Task prompt = Your task is to find every line of the listing that includes "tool" and copy it.

##########

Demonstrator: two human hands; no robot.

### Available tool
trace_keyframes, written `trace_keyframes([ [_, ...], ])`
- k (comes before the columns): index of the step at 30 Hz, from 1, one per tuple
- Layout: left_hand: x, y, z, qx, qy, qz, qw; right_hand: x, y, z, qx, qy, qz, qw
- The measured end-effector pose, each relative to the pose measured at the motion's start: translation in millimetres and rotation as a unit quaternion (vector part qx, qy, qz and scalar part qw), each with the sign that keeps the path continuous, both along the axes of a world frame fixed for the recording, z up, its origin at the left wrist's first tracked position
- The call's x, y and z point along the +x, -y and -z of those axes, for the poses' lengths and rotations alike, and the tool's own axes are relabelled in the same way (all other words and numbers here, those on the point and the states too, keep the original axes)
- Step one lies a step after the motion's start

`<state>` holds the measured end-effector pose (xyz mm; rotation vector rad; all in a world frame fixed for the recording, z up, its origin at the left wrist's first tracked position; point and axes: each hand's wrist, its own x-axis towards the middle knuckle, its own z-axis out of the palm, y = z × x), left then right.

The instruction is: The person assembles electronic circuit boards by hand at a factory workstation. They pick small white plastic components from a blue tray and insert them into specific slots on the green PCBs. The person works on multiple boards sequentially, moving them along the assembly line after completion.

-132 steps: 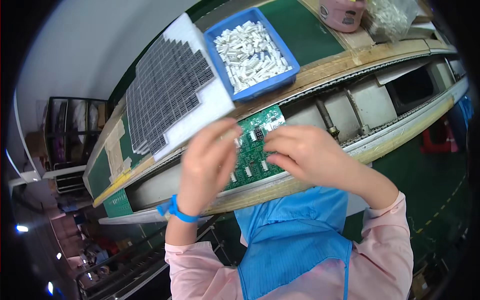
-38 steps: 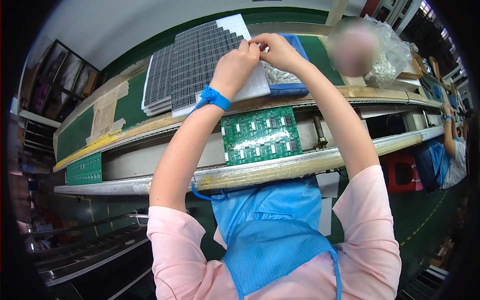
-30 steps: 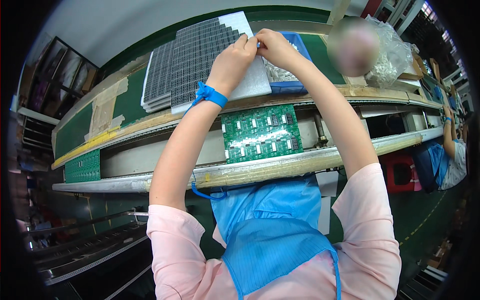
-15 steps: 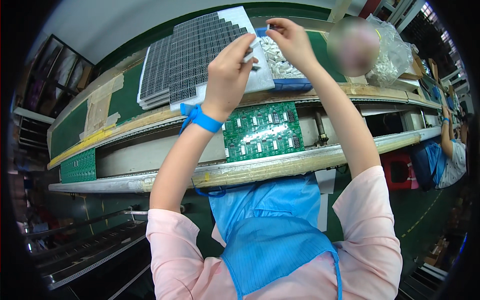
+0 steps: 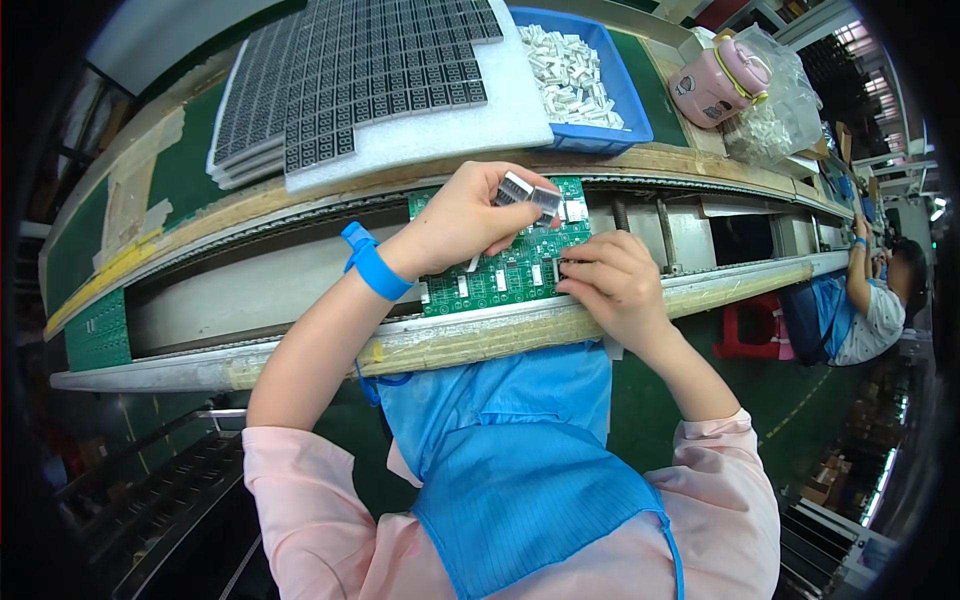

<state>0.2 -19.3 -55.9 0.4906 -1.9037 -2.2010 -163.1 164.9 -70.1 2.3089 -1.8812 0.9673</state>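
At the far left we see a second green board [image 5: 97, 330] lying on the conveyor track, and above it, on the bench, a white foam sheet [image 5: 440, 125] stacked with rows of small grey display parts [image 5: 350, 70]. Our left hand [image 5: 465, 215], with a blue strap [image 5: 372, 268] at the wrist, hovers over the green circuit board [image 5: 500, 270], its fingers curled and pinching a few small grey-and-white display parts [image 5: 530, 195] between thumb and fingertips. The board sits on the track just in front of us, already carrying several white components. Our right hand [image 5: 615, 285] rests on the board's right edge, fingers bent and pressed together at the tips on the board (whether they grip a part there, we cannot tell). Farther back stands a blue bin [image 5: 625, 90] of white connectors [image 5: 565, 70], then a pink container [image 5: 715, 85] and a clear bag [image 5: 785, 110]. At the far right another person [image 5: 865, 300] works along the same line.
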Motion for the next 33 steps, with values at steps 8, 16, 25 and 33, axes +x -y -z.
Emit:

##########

Response area =
### Available tool
- The call's x, y and z point along the +x, -y and -z of those axes, for the poses' lengths and rotations alike, and the tool's own axes are relabelled in the same way (all other words and numbers here, those on the point and the states too, keep the original axes)

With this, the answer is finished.